=== Work instructions ===
Look through the data below, and copy each line that carries the word "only".

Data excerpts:
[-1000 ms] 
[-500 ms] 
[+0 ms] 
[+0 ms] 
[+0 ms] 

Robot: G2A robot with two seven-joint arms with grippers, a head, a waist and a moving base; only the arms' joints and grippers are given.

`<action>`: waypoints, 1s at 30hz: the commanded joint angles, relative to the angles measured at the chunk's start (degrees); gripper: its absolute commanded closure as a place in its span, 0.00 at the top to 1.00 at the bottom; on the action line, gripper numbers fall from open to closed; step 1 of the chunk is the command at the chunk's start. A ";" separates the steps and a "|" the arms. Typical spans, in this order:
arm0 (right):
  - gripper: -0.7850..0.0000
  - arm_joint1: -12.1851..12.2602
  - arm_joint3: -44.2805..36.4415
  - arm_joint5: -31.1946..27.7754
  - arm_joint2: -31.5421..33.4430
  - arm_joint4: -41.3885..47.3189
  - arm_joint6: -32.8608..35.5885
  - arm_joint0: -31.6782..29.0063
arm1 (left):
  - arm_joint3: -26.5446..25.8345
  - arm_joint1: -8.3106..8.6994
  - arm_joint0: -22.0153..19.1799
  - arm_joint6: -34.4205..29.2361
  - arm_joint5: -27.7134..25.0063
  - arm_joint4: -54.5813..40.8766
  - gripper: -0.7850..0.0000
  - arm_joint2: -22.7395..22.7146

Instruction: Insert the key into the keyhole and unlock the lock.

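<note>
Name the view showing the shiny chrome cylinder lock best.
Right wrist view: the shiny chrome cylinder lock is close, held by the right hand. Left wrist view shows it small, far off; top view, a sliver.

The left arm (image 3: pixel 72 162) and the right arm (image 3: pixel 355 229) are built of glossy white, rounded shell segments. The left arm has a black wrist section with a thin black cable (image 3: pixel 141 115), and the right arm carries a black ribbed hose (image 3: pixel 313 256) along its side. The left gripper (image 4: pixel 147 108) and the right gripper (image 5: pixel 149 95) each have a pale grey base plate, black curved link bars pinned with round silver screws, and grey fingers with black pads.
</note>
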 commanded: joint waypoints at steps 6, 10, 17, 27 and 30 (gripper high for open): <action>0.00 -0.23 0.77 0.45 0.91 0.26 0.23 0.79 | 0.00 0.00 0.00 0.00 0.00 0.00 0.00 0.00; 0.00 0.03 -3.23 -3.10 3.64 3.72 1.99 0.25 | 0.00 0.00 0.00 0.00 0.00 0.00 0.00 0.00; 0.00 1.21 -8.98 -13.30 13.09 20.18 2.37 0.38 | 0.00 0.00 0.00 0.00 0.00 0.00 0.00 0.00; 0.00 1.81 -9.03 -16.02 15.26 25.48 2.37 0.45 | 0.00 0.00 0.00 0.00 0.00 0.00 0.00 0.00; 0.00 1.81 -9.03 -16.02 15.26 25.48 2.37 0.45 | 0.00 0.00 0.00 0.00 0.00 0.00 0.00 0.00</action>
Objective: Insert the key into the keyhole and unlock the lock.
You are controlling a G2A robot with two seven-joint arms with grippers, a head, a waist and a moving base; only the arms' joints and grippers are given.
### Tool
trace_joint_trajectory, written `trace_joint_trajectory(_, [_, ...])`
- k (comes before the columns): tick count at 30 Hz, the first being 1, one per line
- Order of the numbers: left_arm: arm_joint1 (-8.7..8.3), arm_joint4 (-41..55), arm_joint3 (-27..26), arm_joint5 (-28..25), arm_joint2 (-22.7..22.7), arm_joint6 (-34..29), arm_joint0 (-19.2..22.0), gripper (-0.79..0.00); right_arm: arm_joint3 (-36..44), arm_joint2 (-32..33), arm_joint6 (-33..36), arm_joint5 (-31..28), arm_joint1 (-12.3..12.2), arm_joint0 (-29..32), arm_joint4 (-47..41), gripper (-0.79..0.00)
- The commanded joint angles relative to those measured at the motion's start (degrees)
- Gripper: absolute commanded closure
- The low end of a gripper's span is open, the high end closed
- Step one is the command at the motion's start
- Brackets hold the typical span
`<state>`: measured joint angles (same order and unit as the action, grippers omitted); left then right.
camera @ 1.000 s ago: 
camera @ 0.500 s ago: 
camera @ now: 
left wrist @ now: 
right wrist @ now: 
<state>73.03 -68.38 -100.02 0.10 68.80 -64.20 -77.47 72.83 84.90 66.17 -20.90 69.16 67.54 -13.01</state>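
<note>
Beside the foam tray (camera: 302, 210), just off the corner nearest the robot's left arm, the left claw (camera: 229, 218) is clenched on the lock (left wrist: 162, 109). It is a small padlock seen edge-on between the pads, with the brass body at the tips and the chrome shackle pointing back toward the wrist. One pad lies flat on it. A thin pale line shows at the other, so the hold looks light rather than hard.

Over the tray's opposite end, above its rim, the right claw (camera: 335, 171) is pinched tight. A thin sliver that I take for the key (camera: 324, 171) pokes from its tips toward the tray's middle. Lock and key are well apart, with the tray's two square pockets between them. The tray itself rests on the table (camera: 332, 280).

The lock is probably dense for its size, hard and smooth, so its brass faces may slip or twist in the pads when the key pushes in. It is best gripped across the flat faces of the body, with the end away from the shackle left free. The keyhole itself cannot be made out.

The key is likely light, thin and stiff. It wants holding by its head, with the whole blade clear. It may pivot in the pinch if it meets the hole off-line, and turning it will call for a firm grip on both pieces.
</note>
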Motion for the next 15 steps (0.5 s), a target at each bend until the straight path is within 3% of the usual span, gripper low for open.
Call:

=== Output of the exercise ===
Robot: G2A robot with two seven-joint arms with grippers, a head, a waist and a moving base; only the arms' joints and grippers are given.
You are controlling a G2A robot with two seven-joint arms with grippers, a head, a waist and a moving base; only the arms' joints and grippers are given.

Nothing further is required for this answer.